We checked out, and the nightmare was over.

Yesterday, I went to the store again. It was a much different experience. I learned from my mistakes. I went when I was feeling energetic and refreshed. I went when I had plenty of time, so I could go slowly and make decisions at my own pace. I went to a store where I used to shop all the time before we went to the field. I was familiar with the store's layout! I took someone with me who keeps me relaxed... my daughter! She walked calmly through every aisle with me.

I still felt overwhelmed at the selection and the number of choices, but I was able to keep the situation in context. After all, it's just a trip to the grocery store!

And the icing on the cake? As we were checking out, the cashier and the bagger were so friendly! They asked us how we were doing and chatted with us. They asked if we needed help getting the groceries to the car. They smiled and said, "Have a great day!"

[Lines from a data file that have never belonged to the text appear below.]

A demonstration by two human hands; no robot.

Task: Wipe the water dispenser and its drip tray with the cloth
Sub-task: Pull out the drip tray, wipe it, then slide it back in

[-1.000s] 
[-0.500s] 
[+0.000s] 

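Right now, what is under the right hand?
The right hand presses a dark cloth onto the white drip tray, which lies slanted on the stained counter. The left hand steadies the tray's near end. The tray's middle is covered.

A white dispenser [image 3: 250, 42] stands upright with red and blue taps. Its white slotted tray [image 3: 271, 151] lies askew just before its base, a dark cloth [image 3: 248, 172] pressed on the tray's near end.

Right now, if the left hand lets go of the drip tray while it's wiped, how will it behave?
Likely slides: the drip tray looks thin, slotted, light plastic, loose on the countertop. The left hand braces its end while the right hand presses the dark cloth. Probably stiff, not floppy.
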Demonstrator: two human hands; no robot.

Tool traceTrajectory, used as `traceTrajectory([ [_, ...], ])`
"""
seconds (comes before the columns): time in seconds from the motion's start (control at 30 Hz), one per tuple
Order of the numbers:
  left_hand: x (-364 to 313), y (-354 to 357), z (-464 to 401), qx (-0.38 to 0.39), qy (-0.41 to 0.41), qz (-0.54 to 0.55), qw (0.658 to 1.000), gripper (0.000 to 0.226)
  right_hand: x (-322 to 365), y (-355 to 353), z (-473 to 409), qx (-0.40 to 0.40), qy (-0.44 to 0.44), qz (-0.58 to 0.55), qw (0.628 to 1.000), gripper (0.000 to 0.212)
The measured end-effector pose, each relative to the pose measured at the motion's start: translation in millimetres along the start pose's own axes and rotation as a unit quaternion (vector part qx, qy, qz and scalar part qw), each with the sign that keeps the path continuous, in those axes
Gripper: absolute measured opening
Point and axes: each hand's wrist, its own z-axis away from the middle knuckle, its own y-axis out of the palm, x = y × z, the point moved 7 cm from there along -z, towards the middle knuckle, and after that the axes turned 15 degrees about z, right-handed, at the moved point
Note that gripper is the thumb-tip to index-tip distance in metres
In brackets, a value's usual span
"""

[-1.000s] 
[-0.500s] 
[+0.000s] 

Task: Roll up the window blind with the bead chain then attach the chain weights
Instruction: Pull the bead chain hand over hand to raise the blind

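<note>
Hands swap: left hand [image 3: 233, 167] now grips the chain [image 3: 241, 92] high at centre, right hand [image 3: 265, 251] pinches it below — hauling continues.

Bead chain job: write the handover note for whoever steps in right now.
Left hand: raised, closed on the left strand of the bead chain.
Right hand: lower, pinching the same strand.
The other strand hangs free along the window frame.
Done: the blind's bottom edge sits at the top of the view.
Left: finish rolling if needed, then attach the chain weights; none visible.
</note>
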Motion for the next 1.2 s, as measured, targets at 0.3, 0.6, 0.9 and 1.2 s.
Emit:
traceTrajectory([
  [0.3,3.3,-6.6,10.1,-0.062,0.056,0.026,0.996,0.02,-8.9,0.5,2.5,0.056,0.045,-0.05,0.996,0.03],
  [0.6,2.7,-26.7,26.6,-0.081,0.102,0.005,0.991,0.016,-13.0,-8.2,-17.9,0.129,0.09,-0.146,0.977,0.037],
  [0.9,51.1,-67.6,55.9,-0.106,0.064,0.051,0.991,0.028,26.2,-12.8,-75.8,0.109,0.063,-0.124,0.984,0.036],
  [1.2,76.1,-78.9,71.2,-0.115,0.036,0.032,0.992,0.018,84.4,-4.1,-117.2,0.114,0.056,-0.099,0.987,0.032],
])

So I did! And I even bought frozen biscuits and cheddar cheese. Beautiful, wonderful... cheddar cheese.

Gabe Funnies

Me (sitting in church)- Gabriel, don't forget your tithes.
Gabriel grabs a tithing envelope, fills it out, and then begins to stuff his money in it.
Me- Um, Gabe, they don't take rupees here.
Gabe- They don't?!!!

Gabe- Mom, can I use the microwave at this time?
Ben- Gabe... it's America. There is electricity at all times.
Gabe- Oh...

Meeting People

Sometimes on the field, you miss births of new family members. We finally got to meet my cousin's baby girl for the first time. Something tells me she fits into our crazy, silly family just fine.

The Furlough 20

Let the battle of the "Furlough 20" begin!

It is commonly accepted that missionaries put on some weight during furlough. I really don't want to be in that statistic, so it's time to get busy! For one week while we traveled, we had access to a gym. Michaela and I worked out hard for five of the seven days.

Now to get the eating under control...
Sorry, Krispy Kreme. Our relationship has just taken a turn for the worse.
(Maybe we can have an occasional secret weekend rendezvous?)